Рассказывают всякое. И про осеннюю копрофагию, и про агрессивный ночной образ жизни, и про трусливую пассивность перед лицом гнуса. Где сплетни, где наветы, где правда – не узнать. Но кто без греха?
Грешен ли ты, мой заяц-беляк? Молчит. Молчит. Молчит.
Жизнь беляка, где бы ни жил он, коротка. Долгожителем зовется тот беляк, что дожил до семнадцати лет. И эту тему мы обсуждать с ним не будем.
А еще известно: меню зайца-беляка разнообразно и красиво. Он любит клевер, мышиный горошек, тысячелистник, золотарник. Он любит чернику. Сухие длинные веточки кустарников, шишки кедрового стланика. Есть и такие, кто предпочитает олений трюфель, который выкапывают из земли.
Но зайцы-беляки не любят яблони. Они не грызут их кору, предпочитая другие деревья, если уж чернику или клевер кто-то занял.
О чем ты думаешь, грызя кору яблоневого дерева в бывшем Подколокольном переулке? Может быть, о своих монгольских братьях? Может быть, о чернике в лесу? А может, об опасности, которая всегда близко, о печали, которая всегда на пути, о страхе, который внутри ветхой шерсти, о полях тысячелистника, растущего совсем в других географиях? Наука говорит: единственное спасение зайца-беляка от преследователей, это чувство слуха. И еще – умение быстро бегать. Идя на лёжку, заяц передвигается длинными прыжками и путает следы, делая вздвойки и сметки. Ты умеешь делать вздвойки, мой заяц-беляк? Ты умеешь резко прыгнуть в сторону от своего следа? Я научусь у тебя, у меня тоже есть чувство слуха, это моя беда, но, может быть, и мое спасение.
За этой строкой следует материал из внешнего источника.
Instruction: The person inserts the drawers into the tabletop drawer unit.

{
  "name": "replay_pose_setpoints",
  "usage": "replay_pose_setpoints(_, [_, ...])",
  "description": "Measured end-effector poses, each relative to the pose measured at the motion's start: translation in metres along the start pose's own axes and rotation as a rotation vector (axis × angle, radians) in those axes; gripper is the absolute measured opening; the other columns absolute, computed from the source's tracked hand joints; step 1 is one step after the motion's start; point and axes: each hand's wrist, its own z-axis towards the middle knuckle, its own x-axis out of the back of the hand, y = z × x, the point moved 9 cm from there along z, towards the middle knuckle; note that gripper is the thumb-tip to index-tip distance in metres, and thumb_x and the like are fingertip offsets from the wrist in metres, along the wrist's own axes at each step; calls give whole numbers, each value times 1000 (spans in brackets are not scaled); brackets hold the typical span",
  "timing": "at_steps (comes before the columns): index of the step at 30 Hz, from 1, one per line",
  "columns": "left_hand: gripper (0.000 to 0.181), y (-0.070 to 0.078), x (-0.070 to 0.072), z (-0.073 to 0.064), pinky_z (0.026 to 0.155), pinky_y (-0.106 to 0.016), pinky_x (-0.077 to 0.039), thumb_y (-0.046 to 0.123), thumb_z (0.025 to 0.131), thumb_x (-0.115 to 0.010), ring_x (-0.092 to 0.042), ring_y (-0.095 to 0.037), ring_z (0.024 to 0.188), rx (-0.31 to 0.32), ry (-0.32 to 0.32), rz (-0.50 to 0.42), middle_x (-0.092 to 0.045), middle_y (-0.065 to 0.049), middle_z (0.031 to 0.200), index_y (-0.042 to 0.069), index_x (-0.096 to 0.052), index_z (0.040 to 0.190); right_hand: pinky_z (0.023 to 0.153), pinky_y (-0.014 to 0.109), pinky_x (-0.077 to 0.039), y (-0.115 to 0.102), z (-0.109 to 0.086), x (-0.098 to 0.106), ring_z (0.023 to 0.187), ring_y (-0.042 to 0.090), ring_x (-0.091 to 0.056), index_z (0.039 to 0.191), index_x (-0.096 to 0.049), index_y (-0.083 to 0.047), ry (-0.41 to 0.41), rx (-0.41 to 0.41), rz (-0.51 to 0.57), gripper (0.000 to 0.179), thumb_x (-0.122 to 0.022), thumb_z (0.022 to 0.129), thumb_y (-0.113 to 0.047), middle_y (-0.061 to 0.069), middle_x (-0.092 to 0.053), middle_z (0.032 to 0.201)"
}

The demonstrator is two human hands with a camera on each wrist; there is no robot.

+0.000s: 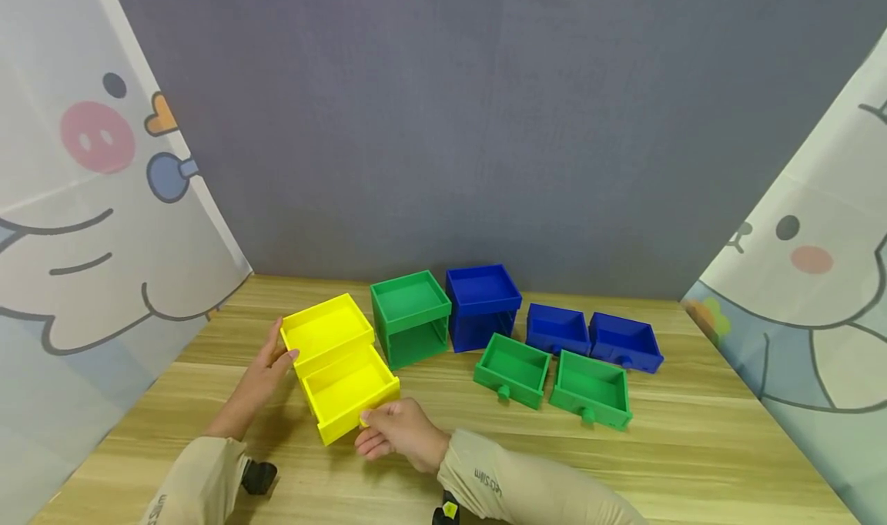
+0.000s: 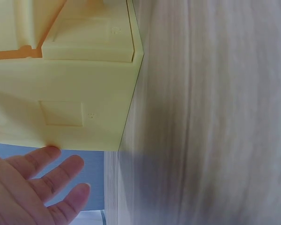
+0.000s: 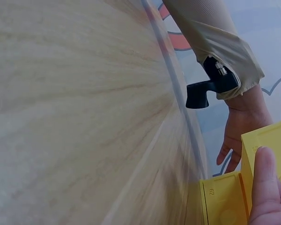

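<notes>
A yellow cabinet point(image 1: 327, 329) with a tray-like top stands at the left of the table. Its upper drawer point(image 1: 349, 390) juts out toward me, with no contents. My left hand point(image 1: 266, 363) holds the cabinet's left side, thumb on the top rim; in the left wrist view, the other fingers point(image 2: 49, 173) are spread, one touching the cabinet edge. At the drawer's front, my right hand point(image 1: 402, 433) pinches the small knob, mostly hidden by thumb and fingers. The right wrist view shows the thumb point(image 3: 264, 173) against the drawer point(image 3: 267, 138).
Beside the yellow cabinet stand a green cabinet point(image 1: 409, 302) and a blue cabinet point(image 1: 483, 286) with open fronts. To their right lie two green drawers point(image 1: 513, 369) and two blue drawers point(image 1: 557, 329). A grey panel point(image 1: 471, 125) rises behind the table.
</notes>
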Motion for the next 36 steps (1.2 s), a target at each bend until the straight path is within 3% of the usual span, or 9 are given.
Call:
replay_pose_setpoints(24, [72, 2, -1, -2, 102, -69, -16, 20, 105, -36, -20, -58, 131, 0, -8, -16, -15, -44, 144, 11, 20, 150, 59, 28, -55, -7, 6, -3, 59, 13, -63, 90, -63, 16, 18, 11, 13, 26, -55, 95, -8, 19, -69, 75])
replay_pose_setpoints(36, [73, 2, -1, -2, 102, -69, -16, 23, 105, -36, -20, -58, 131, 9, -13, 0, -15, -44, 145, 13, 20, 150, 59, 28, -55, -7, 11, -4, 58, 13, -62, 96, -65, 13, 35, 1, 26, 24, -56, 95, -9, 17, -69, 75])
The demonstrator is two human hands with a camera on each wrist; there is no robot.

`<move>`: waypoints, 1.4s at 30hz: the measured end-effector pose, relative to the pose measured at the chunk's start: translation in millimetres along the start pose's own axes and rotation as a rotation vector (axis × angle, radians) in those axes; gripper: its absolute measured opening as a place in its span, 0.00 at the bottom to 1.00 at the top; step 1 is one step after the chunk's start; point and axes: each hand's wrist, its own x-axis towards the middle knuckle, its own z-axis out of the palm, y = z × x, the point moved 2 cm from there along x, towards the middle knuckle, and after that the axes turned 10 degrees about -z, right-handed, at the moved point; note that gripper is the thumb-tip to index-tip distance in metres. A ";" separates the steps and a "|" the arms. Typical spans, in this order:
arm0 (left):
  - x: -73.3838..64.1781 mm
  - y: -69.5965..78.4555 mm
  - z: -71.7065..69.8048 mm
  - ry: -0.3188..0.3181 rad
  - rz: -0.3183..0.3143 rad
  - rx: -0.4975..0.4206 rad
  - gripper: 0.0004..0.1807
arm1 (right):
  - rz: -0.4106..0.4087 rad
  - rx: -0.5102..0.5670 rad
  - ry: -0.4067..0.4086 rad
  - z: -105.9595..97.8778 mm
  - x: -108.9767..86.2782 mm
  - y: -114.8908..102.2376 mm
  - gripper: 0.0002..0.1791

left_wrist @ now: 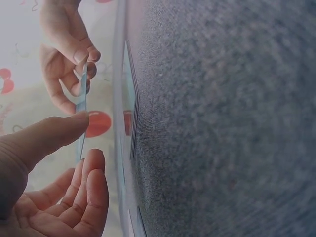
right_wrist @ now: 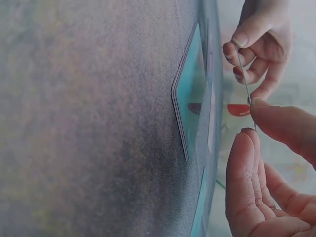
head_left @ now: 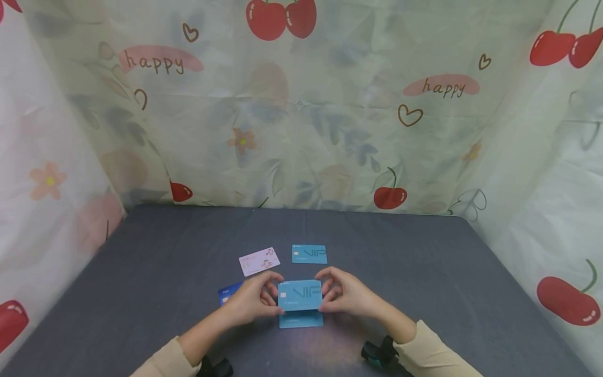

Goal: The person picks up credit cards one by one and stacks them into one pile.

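Lower centre, the left hand (head_left: 253, 298) and right hand (head_left: 348, 295) pinch a light-blue VIP card (head_left: 300, 296); uneven pressure might flick it loose.

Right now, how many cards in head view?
5: held card between left hand and right hand; lower card beneath; far card beyond; pink card left of it; blue card partly behind left hand. Lower card looks stacked; more may hide.
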 end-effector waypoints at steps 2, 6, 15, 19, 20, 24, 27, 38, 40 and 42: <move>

«Да не сомневайся! Тащи его сюда», – крикнула из окна Тамара и, видя мое замешательство, появилась через минуту с байковым одеялом, ловко завернула в него зайца и отнесла домой. «Воскресный супчик сам прискакал». Но я отбил зайца, упросил Тамару, и теперь таймырская счастливая зима и уэльское счастливое лето всегда в моей комнате – в витающем снеге и летающем пухе заячьей шерсти вечно линяющего, обновляющегося беляка.
Так стал со мной жить заяц-беляк.
Я проснулся резко от внутреннего движения. Была ночь, в переулке горели фонари, с улицы доносились крики рабочих, свистки гвардейцев. Заяц спал у меня в ногах, иногда – видимо, и ему снилось что-то страшное – делал резкие движения лапами, оставляя громкие вмятины в письмах, валявшихся на кровати.